Important Factors to Consider
Hockey sticks are usually divided into separate categories, depending on the age group of player. These categories are youth, junior, intermediate and senior. Depending on which category you lie in, you can pick a stick accordingly.
Hockey sticks were initially only made of wood but those days are almost history. Can you imagine Roger Federer playing with a wooden racket? It is quite the same with hockey. Newer varieties are usually made out of a composite material which offers durability and great levels of performance to players of all types, sizes, and age groups.
The first thing you should look at when you shop for a hockey stick is the flexibility of the stick, or “flex.” Choosing a stick that is ideal for your height will ensure that you can comfortably dribble the puck without the stick being too stiff. The flexibility is generally measured in flex and each age group has a different number. So an intermediate player (age 11 to 14), would ideally choose a stick with 60-65 flex. However, ensure that you balance your weight and mimic the motion of playing a shot so that you can get a “feel” for the stick. In addition to this, you should know that various brands have their own measurement of flex. Easton might have an 80 flex stick while Reebok might give it an 85 for the same.

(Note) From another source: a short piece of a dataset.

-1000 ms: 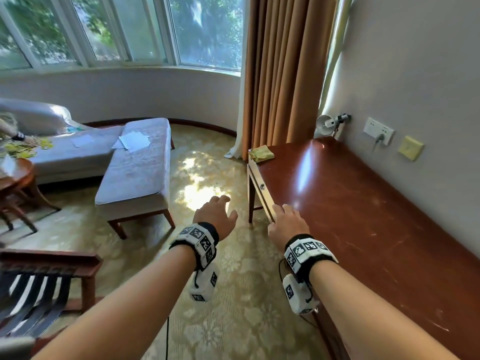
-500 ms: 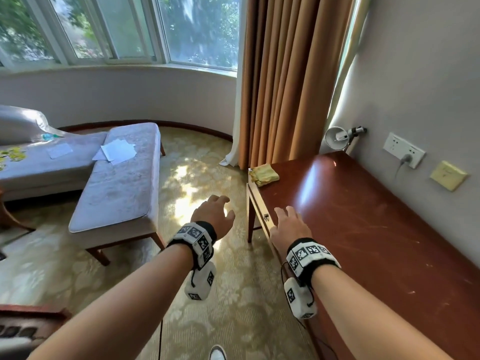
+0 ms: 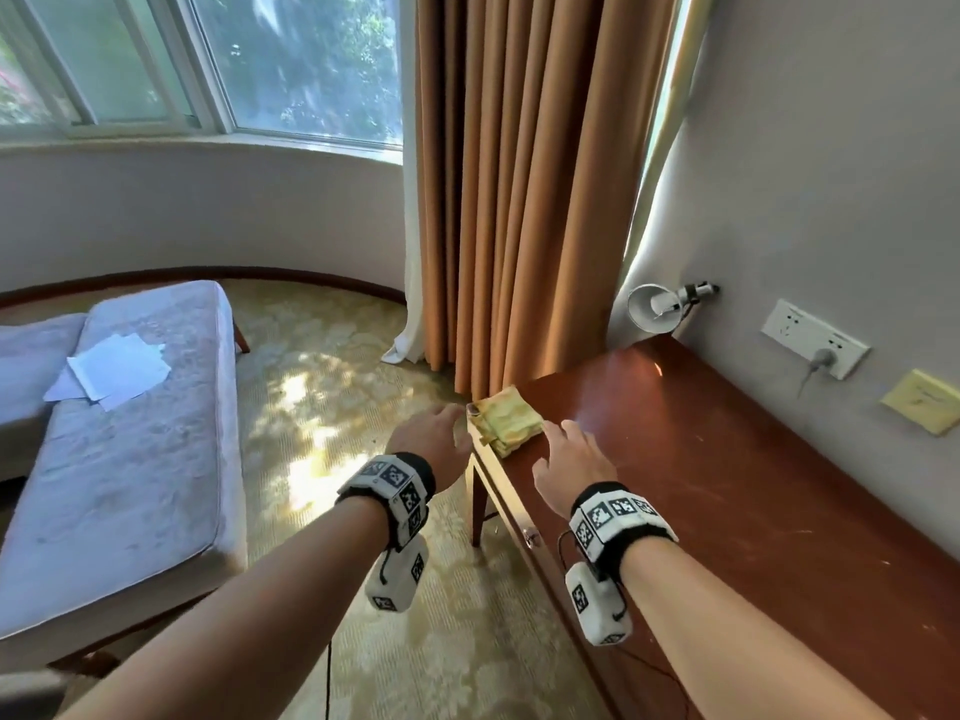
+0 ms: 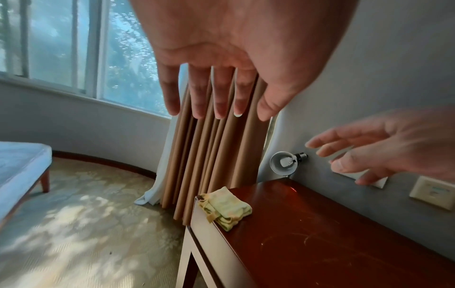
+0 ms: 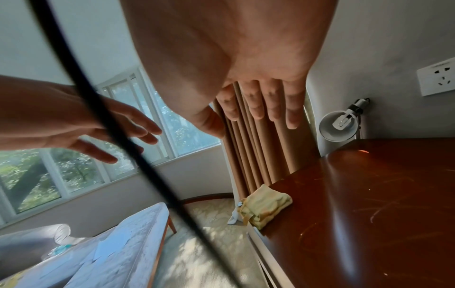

The second most important thing to consider is the blade. Each time you go into a hockey store, you pick up the stick, check the name printed and then look at the curve, right? Ensure that you have carefully analyzed the type of blade you are going for depending on how you play hockey. A basic rule of thumb to follow is that when you get into position, there should be no space between the curve and the ice. This is also known as the lie and a major factor in improving or degrading your stickhandling and passing skills. Moreover, your position also plays a role.
Obviously, there are other factors, such as the weight, grip, shape and size, which play a role too. But the above two are perhaps the main things that you should consider.
Keep in mind these points before buying a good hockey stick. It should be flexible and have the right blade as well as curve. Choose a high-quality hockey stick for long-term use.